→ Data excerpt:
····················
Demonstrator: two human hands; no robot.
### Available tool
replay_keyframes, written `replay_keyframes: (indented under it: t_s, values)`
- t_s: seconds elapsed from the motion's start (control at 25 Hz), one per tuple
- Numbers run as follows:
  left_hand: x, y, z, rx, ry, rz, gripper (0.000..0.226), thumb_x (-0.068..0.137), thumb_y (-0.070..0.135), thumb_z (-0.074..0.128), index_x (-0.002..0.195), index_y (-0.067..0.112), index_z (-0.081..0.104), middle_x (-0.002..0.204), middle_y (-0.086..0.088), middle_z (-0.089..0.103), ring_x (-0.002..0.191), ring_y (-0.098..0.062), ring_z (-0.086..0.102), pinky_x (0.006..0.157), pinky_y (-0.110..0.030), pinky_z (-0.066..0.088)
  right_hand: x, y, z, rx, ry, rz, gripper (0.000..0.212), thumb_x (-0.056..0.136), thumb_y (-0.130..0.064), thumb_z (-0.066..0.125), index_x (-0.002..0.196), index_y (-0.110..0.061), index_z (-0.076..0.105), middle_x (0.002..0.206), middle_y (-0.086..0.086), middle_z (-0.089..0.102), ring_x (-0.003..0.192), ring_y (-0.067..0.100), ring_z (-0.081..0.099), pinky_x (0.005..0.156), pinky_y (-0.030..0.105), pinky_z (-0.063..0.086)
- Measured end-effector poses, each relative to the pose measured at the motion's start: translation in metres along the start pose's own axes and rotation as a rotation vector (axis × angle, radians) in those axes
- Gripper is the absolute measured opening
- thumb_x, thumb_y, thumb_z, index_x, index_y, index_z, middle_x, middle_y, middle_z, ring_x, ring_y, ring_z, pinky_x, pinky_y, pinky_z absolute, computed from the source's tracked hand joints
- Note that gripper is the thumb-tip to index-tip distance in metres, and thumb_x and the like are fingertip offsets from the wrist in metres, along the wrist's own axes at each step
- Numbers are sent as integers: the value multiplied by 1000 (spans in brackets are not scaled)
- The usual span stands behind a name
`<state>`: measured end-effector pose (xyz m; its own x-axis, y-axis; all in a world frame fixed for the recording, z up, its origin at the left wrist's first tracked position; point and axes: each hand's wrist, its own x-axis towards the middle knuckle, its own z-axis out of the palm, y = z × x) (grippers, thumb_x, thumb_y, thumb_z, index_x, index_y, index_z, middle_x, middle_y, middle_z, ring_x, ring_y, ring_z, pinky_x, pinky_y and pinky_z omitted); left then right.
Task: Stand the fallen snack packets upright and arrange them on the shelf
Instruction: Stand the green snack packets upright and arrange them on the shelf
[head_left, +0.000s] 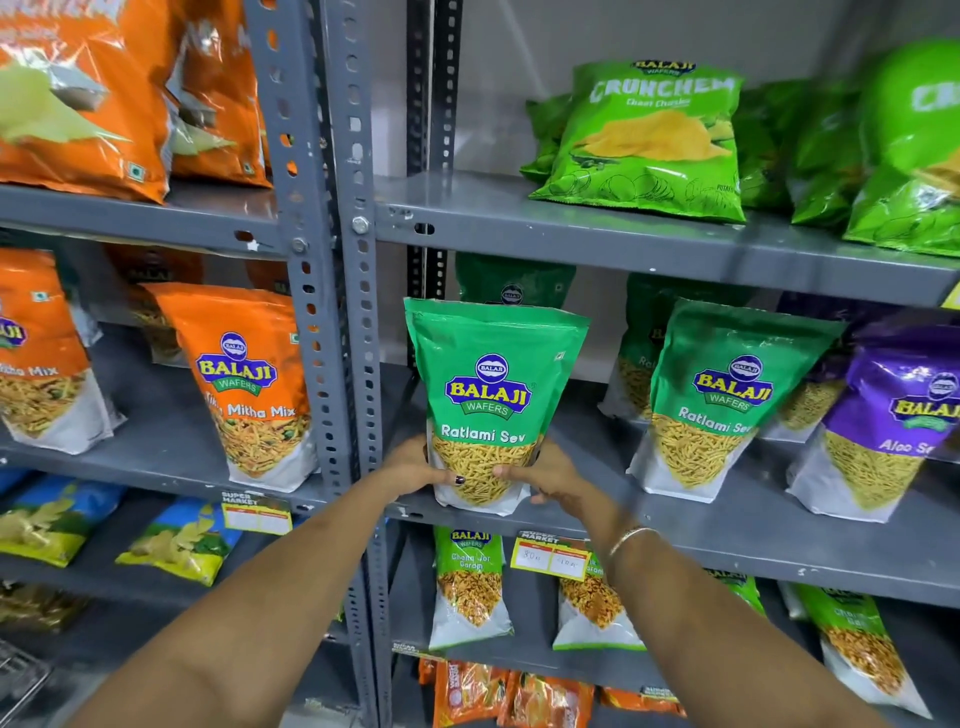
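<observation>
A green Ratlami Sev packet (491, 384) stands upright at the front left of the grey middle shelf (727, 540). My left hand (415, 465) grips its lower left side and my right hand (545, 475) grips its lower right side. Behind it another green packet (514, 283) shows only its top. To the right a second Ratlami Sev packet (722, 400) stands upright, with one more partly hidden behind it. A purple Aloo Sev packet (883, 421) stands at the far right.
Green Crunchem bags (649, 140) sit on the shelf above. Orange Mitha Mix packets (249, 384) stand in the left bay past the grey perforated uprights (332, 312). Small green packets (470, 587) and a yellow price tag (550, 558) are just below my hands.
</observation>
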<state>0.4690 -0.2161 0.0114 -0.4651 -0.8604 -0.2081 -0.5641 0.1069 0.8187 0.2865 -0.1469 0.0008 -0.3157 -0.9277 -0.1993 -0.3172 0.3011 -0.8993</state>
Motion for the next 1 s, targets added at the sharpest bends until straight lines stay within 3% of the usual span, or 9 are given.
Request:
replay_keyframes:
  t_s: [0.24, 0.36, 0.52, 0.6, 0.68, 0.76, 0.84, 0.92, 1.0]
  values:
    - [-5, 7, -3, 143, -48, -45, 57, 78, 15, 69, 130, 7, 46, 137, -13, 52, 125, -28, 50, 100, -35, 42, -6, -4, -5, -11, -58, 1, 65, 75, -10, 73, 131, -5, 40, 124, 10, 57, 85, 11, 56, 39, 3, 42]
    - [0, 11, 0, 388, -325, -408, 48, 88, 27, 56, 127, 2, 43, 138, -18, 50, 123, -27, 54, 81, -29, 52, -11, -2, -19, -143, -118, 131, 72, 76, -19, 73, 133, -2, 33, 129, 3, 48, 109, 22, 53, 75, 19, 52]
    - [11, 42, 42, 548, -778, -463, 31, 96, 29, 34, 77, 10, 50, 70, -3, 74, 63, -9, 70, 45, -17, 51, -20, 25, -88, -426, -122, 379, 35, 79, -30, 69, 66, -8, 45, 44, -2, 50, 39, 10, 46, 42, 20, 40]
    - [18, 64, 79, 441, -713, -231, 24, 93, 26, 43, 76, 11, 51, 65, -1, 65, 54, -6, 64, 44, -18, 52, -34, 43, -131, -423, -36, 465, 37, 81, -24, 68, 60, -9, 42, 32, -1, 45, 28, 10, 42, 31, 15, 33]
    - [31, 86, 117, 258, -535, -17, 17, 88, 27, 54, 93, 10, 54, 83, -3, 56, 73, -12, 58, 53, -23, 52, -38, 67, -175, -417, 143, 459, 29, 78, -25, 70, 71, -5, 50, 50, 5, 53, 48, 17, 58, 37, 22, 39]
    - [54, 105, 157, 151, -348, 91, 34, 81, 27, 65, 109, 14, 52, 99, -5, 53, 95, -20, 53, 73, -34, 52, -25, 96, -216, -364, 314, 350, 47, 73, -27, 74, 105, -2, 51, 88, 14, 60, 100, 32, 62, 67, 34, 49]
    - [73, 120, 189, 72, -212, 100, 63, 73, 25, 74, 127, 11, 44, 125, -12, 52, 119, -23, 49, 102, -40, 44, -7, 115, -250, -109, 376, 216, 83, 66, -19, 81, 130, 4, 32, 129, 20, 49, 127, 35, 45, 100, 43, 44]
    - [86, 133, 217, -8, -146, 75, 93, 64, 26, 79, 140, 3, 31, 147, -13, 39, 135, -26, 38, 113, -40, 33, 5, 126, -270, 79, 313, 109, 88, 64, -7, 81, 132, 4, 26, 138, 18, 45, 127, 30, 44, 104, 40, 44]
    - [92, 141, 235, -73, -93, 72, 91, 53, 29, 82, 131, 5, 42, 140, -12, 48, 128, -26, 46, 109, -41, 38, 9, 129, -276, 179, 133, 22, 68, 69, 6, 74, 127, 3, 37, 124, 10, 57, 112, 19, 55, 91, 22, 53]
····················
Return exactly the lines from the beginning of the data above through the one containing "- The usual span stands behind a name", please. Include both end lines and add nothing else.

→ Result for this task:
Demonstrator: two human hands; no robot.
### Available tool
replay_keyframes, written `replay_keyframes: (indented under it: t_s, values)`
- t_s: seconds elapsed from the motion's start (control at 25 Hz), one per tuple
- Numbers run as follows:
  left_hand: x, y, z, rx, ry, rz, gripper (0.000..0.226), thumb_x (-0.068..0.137), thumb_y (-0.070..0.135), thumb_z (-0.074..0.128), index_x (-0.002..0.195), index_y (-0.067..0.112), index_z (-0.081..0.104), middle_x (-0.002..0.204), middle_y (-0.086..0.088), middle_z (-0.089..0.103), ring_x (-0.002..0.191), ring_y (-0.098..0.062), ring_z (-0.086..0.102), pinky_x (0.006..0.157), pinky_y (-0.110..0.030), pinky_z (-0.066..0.088)
  right_hand: x, y, z, rx, ry, rz, gripper (0.000..0.212), thumb_x (-0.056..0.136), thumb_y (-0.130..0.064), thumb_z (-0.066..0.125), index_x (-0.002..0.196), index_y (-0.110..0.061), index_z (-0.076..0.105), middle_x (0.002..0.206), middle_y (-0.086..0.086), middle_z (-0.089..0.102), ring_x (-0.003..0.192), ring_y (-0.067..0.100), ring_z (-0.081..0.099), pinky_x (0.005..0.156), pinky_y (-0.030..0.105), pinky_z (-0.063..0.086)
- Measured end-effector poses, each relative to the pose measured at the motion's start: translation in metres along the start pose's own axes and rotation as a rotation vector (axis × angle, radians) in those axes
- Gripper is the absolute measured opening
- thumb_x, thumb_y, thumb_z, index_x, index_y, index_z, middle_x, middle_y, middle_z, ring_x, ring_y, ring_z, pinky_x, pinky_y, pinky_z absolute, computed from the source's tracked hand joints
- Note that gripper is the thumb-tip to index-tip distance in metres, and thumb_x and the like are fingertip offsets from the wrist in metres, along the wrist's own axes at each step
- Numbers are sent as integers: the value multiplied by 1000 (spans in brackets are not scaled)
- The usual span stands behind a name

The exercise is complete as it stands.